- Associated Press - Monday, September 25, 2017

The Capital Times, Sept. 20

Wisconsin won’t be Foxconned for long

Gov. Scott Walker has a track record of making big promises that he fails to keep.

As a candidate for governor in 2010, he promised to implement policies that would create 250,000 new jobs in his first term. After he was elected - with a massive boost from the out-of-state billionaires to whom he had pledged his truest loyalty - Walker immediately forgot about job creation and instead went to work attacking public schools, public services and public employees. He divided the state and stalled out the sort of meaningful growth that neighboring states such as Minnesota were experiencing.

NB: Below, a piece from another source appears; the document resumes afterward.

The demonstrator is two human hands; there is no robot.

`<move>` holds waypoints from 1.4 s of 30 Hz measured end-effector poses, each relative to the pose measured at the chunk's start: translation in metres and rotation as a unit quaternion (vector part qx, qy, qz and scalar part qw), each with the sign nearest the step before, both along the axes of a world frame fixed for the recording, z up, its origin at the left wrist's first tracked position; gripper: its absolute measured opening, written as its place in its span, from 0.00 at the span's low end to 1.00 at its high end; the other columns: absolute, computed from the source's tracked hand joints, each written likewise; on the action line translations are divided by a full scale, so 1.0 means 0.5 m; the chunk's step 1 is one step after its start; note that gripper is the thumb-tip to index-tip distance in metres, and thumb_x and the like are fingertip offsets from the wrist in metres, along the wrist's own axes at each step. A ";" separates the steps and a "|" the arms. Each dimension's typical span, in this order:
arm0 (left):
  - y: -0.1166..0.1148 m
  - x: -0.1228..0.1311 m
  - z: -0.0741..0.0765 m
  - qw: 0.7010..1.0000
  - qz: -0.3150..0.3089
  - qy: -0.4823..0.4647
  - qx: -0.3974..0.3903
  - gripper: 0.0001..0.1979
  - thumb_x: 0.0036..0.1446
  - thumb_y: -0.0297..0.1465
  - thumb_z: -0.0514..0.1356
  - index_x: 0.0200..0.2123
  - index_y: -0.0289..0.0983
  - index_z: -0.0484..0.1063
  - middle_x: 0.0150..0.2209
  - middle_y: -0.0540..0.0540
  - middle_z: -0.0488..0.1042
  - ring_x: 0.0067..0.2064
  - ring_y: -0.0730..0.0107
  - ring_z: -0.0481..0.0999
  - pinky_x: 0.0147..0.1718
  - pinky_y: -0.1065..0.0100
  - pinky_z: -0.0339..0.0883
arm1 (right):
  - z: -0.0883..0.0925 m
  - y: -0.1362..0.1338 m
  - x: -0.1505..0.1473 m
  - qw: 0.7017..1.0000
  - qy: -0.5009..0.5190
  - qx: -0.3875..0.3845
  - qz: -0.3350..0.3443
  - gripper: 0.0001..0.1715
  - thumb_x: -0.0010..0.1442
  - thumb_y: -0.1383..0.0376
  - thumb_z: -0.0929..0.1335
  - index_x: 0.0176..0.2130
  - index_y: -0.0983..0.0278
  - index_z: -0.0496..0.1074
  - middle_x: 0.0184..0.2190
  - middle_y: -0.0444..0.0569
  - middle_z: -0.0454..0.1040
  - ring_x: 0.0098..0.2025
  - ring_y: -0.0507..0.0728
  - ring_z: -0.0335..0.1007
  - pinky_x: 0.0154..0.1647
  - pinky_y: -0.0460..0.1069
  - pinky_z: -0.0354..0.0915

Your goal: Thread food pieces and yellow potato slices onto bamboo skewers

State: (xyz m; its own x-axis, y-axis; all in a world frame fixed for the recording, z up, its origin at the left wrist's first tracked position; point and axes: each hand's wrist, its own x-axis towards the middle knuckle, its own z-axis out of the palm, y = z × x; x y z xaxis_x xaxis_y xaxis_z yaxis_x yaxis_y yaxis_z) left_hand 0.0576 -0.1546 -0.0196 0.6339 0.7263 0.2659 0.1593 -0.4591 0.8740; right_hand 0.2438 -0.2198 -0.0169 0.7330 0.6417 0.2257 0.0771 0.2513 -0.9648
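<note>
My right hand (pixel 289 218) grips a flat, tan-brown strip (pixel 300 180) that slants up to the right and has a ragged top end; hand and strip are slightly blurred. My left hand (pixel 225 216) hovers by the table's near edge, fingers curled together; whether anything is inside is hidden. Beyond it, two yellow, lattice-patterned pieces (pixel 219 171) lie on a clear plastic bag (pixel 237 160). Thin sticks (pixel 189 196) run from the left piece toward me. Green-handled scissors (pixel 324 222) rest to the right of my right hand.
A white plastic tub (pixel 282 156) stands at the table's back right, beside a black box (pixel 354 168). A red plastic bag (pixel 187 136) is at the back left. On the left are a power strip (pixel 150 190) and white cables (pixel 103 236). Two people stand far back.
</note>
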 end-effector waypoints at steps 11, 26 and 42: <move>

As a candidate for governor in 2014, Walker promised to do better, to try to heal the divisions, and to finally get focused on a more-jobs and higher-wages agenda. After he was re-elected - with an even bigger boost from the out-of-state billionaires who imagined he might be their candidate for president - Walker immediately forgot about more jobs and higher wages and started attacking protections for workers (by backing a noxious “right to work” law that is really a “right to work for less” scheme) and higher education (with an attempt to assault the “Wisconsin Idea,” which links the work of the state’s great universities with the development and growth of our communities).

Now, after losing his bid to abandon Wisconsin and “go national” as a Republican presidential contender who ran to the right of Donald Trump, Walker is again a candidate for governor. And he is again making big promises. This time, his campaign scam is the Foxconn deal, which has the state promising almost $3 billion to a Taiwanese company if it invests in the state and creates jobs in southeast Wisconsin. In effect, Walker is trying to buy the jobs that he once promised to create with smart investments and policies.

The governor was so desperate to make some kind of deal with a big corporation that he entered into a crony-capitalist agreement with a firm that has a lousy record of keeping its job creation promises and that is in the forefront of replacing actual workers with robots. It is hard to imagine a worse company to bet on than Foxconn. But Walker has placed his bet - with taxpayer dollars.

The Foxconn deal is an admission of failure by Walker. Unfortunately, his failure will - because of shameful dereliction of duty by the majority of legislators in the state Assembly and state Senate - now cost every family in the state. The governor’s plan is to run for re-election on the promise that Foxconn will create thousands of jobs, and that related development will create tens of thousands of jobs. But that promise will prove to be as empty as the promises he made in 2010 and 2014.

At The Cap Times Idea Fest last weekend, Congressman Mark Pocan, D-Town of Vermont, told the crowd that he believes the Foxconn scam will be the governor’s undoing. And we tend to agree. Yes, Walker will do his best to spin the fantasy that having taxpayers buy jobs is some kind of economic-development strategy. Yes, the billionaires will be back to try to buy the governorship for Walker once more. But this is such a bogus deal that, as Pocan suggests, people from across the political spectrum are going to see through it.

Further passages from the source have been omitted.